O Brasil compartilha quase 17 mil quilômetros de fronteira com dez países da América do Sul. A extensão territorial e as diferentes condições geográficas da região elevam a complexidade de qualquer operação terrestre voltada ao combate ao tráfico.

Os militares também avaliam que os EUA identificam o Brasil como consumidor e importante entreposto comercial de drogas, e não como grande produtor.
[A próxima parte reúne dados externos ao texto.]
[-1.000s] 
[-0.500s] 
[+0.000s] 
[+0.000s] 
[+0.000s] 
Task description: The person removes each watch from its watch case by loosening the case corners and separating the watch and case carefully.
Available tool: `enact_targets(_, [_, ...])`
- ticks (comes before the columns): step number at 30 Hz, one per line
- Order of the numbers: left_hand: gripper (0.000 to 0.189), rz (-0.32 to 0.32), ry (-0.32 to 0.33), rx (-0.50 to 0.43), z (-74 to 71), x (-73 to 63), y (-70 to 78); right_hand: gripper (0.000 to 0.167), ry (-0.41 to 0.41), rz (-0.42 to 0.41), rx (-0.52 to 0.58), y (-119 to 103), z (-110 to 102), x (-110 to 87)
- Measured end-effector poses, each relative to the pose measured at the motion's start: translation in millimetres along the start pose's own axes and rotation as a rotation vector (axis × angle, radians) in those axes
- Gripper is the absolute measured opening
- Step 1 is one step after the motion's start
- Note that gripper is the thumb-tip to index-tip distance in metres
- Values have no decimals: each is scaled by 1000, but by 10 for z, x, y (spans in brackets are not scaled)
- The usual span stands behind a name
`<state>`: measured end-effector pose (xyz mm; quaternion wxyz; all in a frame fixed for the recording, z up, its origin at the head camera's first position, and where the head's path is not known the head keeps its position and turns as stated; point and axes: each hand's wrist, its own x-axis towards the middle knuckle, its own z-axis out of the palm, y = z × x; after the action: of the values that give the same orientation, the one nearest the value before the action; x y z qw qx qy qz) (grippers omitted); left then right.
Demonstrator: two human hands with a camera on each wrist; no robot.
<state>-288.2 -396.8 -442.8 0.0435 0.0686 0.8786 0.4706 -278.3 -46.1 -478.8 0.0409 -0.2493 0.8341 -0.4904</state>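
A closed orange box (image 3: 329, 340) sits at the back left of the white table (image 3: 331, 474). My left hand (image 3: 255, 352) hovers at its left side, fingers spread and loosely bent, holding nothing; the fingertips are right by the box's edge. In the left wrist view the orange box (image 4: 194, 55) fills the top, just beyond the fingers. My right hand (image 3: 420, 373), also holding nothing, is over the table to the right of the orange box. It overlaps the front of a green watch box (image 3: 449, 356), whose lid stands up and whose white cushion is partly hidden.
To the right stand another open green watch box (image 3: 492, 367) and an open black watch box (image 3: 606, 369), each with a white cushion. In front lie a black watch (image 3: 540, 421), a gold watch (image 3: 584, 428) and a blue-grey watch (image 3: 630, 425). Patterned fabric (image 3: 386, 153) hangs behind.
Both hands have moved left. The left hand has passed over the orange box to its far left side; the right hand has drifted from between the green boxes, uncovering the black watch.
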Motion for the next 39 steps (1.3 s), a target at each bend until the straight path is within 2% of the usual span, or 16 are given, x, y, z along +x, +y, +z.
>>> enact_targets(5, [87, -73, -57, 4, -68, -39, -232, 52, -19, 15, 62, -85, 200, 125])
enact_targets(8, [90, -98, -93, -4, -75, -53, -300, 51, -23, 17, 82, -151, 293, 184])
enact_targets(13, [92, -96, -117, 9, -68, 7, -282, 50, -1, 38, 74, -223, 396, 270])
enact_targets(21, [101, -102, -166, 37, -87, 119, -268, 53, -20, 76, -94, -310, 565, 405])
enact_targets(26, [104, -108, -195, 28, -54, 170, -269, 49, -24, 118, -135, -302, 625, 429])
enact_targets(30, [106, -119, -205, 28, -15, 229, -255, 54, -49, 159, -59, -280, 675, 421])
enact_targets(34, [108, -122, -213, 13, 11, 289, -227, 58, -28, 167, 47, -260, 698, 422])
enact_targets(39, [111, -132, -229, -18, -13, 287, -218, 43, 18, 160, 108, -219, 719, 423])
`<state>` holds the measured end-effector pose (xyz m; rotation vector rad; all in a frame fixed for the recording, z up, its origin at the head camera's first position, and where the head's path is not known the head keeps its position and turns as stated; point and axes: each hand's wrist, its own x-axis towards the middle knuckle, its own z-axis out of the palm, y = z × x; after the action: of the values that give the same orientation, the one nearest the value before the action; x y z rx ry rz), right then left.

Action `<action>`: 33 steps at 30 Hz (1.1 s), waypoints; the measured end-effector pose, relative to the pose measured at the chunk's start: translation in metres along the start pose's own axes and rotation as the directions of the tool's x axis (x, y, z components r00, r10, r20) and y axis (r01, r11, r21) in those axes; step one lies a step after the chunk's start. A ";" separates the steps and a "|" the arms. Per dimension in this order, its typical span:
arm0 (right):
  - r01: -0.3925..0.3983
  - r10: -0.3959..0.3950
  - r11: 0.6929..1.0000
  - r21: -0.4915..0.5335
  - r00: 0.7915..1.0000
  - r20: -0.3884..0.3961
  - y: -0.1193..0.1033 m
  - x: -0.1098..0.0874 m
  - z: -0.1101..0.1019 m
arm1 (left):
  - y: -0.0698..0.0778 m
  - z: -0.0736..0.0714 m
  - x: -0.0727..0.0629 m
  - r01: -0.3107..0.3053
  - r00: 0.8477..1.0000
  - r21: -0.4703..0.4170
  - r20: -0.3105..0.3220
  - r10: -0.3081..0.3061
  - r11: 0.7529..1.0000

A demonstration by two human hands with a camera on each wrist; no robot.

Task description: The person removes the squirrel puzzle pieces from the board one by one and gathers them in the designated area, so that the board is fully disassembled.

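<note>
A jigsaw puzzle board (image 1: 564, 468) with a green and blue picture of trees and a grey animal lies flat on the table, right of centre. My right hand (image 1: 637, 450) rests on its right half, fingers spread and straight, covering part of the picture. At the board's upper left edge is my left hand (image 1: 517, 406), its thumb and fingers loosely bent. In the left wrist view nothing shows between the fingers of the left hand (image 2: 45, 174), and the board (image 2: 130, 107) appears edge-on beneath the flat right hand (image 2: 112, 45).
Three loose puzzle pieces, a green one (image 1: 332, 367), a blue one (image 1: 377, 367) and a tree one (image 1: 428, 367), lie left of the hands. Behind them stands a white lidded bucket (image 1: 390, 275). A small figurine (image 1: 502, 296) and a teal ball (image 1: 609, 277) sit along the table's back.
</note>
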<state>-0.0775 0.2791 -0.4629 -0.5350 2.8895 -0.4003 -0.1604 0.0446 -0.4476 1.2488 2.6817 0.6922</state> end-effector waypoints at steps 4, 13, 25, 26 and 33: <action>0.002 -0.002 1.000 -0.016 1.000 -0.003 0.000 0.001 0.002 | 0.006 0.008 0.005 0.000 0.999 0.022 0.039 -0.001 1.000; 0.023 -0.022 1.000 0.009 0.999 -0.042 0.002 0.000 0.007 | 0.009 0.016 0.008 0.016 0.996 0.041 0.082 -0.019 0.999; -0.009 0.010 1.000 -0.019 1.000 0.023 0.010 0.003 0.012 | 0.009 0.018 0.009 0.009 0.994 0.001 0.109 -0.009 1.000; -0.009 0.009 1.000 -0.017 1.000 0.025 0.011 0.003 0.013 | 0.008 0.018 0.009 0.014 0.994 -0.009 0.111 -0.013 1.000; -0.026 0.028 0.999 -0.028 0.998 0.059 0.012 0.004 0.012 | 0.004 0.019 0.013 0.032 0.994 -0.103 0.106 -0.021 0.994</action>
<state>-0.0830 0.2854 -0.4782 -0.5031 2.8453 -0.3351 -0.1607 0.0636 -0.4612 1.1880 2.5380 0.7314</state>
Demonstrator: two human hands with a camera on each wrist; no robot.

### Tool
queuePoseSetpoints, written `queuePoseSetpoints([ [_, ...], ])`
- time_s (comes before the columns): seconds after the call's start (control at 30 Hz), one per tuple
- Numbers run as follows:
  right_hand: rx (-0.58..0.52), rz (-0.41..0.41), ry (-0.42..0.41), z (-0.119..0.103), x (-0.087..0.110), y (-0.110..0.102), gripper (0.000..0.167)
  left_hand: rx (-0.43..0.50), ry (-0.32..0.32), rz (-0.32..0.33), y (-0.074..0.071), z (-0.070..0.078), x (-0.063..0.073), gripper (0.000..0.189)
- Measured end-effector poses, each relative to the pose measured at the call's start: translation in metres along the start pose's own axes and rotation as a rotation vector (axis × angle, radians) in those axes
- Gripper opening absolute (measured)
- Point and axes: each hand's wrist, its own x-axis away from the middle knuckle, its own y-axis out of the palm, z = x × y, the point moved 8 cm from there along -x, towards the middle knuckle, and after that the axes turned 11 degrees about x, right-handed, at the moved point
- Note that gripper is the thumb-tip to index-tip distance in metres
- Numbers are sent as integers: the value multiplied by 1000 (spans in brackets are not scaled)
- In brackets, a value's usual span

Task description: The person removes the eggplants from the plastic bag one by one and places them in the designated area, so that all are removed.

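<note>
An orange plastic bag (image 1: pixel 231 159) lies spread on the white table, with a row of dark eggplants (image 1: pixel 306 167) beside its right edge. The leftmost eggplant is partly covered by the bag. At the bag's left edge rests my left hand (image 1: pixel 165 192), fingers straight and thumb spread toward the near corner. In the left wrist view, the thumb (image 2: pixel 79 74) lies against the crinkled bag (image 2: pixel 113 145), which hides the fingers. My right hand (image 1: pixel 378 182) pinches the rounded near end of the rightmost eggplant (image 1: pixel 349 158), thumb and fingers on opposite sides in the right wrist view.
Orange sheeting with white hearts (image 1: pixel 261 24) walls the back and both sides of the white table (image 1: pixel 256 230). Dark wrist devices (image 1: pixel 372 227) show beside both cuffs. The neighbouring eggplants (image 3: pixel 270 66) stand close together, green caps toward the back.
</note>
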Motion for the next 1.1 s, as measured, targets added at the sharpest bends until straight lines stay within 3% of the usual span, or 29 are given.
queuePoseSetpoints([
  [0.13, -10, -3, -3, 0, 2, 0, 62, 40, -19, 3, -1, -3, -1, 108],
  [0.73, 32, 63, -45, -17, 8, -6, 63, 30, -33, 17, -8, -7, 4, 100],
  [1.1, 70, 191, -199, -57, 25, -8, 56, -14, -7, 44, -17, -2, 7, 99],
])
Essa característica integra a análise sobre a baixa probabilidade de uma ação norte-americana direta no país.

Fronteira brasileira pesa na avaliação das Forças Armadas

Para integrantes da cúpula militar, a dimensão da fronteira brasileira dificultaria ações externas sem coordenação com as autoridades nacionais. O Exército concentra presença relevante nessas áreas, o que reforçaria a necessidade de colaboração institucional em qualquer iniciativa.

A comparação usada por militares brasileiros envolve a fronteira entre Estados Unidos e México, que tem pouco mais de 3 mil quilômetros. Mesmo em uma faixa territorial menor, Washington enfrenta dificuldades operacionais ligadas ao narcotráfico.

O debate ganhou força após o secretário de Defesa dos Estados Unidos, Pete Hegseth, afirmar, durante visita ao Panamá, que o país pretende atacar narcotraficantes “em terra” na América Latina. Ele relacionou a proposta às ações que os EUA já realizam em águas internacionais contra embarcações suspeitas de contrabando de drogas.

Até o momento, não há indicação de que o governo dos Estados Unidos tenha anunciado uma operação específica em solo brasileiro. A avaliação predominante entre os militares ouvidos é que a atuação norte-americana no país só poderia avançar com cooperação das autoridades brasileiras.